AIM OF THE TASK -
Run through the data and copy out every line that mentions the word "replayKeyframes".
______________________________
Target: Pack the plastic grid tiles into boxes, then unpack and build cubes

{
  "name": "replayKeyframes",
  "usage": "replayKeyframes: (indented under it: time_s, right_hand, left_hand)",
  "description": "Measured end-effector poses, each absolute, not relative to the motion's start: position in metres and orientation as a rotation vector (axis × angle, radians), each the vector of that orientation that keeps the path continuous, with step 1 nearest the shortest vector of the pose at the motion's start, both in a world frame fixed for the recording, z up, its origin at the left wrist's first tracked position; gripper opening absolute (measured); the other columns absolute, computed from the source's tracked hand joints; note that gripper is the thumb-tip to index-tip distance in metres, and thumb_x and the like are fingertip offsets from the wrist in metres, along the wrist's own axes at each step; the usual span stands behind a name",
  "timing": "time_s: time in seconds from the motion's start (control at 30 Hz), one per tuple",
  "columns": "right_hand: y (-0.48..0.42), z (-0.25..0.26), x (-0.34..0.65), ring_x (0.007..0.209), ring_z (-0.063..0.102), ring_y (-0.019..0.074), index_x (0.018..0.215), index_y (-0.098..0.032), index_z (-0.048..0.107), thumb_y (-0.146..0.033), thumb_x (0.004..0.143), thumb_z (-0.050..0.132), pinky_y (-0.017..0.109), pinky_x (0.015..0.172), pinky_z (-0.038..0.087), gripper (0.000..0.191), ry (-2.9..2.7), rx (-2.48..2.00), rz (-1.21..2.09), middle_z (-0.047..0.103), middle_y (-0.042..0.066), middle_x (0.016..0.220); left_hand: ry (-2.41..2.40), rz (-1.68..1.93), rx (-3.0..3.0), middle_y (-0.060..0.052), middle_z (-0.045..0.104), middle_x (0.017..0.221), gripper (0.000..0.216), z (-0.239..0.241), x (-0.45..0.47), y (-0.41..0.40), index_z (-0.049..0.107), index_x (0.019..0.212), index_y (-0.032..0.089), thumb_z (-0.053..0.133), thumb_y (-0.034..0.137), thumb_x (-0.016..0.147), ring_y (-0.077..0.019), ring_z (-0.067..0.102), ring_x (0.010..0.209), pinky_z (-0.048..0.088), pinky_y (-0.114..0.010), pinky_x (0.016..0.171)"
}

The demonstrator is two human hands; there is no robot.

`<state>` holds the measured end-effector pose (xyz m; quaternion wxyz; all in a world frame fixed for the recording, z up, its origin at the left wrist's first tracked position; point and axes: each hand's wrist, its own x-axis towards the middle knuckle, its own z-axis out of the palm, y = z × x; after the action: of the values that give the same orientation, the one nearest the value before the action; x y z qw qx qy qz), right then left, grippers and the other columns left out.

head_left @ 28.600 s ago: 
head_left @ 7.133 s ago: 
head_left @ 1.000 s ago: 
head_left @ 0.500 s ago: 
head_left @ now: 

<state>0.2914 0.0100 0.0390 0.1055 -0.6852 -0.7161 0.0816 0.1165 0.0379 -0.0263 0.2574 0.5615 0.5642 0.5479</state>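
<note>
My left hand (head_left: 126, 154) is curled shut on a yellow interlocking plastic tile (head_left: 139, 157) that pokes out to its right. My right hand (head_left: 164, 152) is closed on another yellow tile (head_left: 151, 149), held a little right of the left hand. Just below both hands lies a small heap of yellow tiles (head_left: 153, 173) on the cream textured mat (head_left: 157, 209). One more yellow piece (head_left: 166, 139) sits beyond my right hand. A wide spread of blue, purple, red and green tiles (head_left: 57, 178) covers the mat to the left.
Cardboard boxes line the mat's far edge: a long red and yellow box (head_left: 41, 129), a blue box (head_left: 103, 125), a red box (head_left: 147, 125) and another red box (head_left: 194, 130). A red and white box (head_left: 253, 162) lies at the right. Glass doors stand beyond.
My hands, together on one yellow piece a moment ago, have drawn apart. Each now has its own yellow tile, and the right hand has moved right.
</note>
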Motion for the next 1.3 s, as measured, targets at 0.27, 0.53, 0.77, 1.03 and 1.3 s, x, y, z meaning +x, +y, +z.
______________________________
ANSWER TO THIS TASK -
  "name": "replayKeyframes",
  "usage": "replayKeyframes: (indented under it: time_s, right_hand, left_hand)",

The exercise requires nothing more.